Work item
When you reach the line containing "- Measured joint" in the entries below, start writing out each line exactly, and stop after the line containing "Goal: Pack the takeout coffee".

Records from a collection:

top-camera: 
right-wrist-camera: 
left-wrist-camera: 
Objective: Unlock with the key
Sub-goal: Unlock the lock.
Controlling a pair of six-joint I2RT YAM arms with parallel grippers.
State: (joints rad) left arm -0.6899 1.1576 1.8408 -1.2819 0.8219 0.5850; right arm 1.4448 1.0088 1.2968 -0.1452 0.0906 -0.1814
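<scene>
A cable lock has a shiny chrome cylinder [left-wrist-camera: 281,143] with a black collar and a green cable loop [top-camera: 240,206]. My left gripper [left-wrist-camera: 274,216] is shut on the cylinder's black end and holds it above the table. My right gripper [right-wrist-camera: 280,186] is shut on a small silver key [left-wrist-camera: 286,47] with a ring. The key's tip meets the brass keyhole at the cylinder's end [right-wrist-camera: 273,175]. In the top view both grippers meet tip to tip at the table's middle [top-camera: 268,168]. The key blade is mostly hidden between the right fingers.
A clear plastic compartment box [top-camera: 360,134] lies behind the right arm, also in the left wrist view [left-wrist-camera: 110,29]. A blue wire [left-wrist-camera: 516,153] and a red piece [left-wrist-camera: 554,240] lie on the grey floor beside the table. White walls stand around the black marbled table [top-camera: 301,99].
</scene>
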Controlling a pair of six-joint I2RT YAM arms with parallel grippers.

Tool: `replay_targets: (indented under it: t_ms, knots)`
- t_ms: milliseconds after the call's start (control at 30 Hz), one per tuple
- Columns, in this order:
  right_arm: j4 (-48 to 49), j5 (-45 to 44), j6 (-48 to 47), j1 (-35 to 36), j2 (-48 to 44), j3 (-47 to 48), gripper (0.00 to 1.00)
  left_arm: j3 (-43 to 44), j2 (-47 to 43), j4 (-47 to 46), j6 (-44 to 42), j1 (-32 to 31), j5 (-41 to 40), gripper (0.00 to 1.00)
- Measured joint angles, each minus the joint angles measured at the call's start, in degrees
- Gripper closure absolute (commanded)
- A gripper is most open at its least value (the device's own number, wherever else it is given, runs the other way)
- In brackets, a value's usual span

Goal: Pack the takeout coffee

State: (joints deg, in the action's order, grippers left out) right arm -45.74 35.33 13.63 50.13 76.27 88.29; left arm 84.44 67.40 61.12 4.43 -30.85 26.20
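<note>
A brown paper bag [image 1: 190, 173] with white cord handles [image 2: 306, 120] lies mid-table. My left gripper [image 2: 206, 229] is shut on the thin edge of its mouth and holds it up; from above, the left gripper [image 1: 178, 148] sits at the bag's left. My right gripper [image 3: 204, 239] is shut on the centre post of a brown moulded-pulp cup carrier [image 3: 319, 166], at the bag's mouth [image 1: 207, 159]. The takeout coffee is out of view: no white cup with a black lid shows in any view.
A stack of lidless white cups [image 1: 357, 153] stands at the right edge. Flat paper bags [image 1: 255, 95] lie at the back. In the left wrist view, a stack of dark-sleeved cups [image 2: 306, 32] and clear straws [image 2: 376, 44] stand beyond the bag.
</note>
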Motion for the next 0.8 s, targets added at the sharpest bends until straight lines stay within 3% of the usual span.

Task answer
- Measured joint angles, each minus the joint angles measured at the call's start, in degrees
- Gripper closure absolute (commanded)
- A gripper is most open at its least value (the device's own number, wherever else it is given, runs the other way)
- In brackets, a value's usual span

Goal: Pack the takeout coffee

There is no more to the output.